» **INSTRUCTIONS FOR THE TASK**: Across the whole listing, copy out every line that includes the string "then".

» **EXERCISE MATERIAL**:
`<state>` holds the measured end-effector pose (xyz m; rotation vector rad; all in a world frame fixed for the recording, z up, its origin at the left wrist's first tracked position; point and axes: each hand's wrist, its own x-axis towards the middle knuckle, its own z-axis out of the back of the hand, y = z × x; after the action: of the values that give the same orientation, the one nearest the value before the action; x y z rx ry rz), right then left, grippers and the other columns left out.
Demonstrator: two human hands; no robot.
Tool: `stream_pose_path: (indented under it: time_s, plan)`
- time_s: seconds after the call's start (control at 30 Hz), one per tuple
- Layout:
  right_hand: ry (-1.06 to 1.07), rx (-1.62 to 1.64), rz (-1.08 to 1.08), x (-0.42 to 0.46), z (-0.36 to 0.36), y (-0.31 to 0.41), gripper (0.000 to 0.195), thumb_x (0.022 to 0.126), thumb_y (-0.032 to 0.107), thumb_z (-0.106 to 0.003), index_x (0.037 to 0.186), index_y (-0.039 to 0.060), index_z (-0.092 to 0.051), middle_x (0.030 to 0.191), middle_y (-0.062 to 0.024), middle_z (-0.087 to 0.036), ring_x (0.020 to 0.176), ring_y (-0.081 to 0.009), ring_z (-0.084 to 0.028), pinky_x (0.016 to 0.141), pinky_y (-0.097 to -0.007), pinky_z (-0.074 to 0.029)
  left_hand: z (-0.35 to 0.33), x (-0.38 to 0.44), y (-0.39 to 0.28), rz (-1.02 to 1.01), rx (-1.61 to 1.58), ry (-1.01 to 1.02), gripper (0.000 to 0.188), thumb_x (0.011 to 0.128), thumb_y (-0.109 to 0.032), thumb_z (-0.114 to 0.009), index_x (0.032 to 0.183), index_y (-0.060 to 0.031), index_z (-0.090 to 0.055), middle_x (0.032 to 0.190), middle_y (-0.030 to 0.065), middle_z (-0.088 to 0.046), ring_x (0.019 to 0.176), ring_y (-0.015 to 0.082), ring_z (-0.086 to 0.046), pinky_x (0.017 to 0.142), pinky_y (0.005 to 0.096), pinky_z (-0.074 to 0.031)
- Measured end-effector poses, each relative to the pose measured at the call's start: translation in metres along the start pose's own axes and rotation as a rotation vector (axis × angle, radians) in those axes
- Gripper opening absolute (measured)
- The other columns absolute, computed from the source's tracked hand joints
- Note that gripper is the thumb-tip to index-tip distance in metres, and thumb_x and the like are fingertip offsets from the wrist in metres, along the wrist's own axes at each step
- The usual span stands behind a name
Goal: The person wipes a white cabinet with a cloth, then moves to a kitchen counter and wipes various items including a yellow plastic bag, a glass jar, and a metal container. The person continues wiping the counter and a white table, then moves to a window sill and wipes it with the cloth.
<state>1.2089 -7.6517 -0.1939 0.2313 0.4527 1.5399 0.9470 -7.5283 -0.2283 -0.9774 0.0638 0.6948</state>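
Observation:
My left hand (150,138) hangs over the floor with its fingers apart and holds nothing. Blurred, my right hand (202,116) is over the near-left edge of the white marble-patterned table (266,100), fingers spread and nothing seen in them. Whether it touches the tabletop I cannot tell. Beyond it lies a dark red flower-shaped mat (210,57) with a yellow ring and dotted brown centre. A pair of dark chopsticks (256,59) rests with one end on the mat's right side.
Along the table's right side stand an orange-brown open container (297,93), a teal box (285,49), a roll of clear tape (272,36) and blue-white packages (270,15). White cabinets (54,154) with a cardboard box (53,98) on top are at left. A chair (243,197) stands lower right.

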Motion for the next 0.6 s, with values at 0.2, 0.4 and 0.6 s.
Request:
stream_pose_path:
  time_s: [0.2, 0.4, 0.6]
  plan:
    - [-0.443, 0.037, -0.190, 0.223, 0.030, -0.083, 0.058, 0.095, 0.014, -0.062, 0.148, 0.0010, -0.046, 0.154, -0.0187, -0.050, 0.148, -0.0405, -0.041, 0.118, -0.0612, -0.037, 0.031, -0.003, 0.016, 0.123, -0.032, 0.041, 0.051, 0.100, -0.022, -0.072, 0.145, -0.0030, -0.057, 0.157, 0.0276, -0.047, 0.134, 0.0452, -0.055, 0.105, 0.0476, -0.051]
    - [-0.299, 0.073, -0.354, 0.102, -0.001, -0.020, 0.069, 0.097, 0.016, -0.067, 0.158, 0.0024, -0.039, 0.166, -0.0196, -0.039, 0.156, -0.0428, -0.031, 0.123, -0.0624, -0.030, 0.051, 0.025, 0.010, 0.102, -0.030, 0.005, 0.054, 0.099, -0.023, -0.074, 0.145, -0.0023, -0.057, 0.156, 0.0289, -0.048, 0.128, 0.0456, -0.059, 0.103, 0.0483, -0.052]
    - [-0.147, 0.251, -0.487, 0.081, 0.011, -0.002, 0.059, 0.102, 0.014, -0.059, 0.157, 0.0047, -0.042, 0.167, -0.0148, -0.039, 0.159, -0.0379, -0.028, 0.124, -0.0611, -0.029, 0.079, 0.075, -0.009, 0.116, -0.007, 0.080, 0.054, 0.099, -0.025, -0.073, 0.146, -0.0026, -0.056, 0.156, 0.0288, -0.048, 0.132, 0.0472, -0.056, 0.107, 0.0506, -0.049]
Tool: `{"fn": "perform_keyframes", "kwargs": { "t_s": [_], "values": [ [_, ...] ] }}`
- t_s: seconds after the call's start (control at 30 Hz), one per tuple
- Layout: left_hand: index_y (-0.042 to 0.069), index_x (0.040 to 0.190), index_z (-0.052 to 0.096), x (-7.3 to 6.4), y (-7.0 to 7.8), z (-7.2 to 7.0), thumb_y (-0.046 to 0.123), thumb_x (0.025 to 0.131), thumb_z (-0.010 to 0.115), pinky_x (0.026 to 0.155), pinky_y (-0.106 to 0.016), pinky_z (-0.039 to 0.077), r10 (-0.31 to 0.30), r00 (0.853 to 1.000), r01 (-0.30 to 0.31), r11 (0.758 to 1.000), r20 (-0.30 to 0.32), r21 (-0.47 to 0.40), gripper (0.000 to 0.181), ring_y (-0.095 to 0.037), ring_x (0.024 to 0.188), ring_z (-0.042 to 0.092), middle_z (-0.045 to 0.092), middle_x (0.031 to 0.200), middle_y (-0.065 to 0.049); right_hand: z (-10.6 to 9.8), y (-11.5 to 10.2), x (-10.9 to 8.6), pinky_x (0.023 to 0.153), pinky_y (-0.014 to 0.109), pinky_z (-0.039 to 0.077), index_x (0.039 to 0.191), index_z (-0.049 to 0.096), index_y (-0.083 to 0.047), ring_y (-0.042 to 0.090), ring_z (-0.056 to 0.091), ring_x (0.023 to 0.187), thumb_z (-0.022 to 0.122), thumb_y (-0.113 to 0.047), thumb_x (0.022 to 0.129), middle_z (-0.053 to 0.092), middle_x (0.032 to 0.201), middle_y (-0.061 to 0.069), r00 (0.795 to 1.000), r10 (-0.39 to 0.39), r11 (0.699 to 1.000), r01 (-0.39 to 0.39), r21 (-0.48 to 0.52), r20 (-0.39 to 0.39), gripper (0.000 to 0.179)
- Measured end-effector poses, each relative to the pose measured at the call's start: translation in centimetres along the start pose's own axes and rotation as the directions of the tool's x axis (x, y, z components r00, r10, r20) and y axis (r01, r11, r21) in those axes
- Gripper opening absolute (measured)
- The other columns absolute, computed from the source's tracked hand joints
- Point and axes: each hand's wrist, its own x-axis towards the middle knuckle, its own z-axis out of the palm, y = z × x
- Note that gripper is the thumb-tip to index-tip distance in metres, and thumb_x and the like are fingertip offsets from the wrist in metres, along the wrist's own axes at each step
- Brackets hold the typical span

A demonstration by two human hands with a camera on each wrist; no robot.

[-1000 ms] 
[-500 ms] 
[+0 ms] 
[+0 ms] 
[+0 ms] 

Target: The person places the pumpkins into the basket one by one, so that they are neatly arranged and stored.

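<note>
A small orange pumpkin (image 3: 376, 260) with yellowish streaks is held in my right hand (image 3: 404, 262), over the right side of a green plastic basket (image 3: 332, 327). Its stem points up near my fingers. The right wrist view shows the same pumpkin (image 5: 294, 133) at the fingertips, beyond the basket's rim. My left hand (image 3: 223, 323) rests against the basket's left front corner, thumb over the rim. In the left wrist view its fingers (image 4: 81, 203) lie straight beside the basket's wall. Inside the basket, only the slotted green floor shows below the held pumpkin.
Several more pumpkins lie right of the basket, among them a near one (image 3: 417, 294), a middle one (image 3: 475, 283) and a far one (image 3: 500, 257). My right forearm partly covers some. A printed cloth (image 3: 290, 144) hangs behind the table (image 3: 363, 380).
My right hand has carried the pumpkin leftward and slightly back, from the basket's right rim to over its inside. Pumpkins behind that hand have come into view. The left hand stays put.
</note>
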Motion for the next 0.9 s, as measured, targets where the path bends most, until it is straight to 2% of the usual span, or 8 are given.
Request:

» **OUTPUT**:
`<state>` holds the measured end-effector pose (xyz m; rotation vector rad; all in a world frame fixed for the recording, z up, its origin at the left wrist's first tracked position; point and axes: each hand's wrist, its own x-axis towards the middle knuckle, its own z-axis out of the back of the hand, y = z × x; after the action: of the values that give the same orientation, the one nearest the value before the action; x y z rx ry rz), right then left, grippers and the other columns left out.
Goal: The person wipes a white cabinet with a cloth, then moves to a kitchen counter and wipes various items including a yellow plastic bag, a glass jar, and a metal container. The person continues wiping the counter and a white table, then moves to a window sill and wipes it with the cloth.

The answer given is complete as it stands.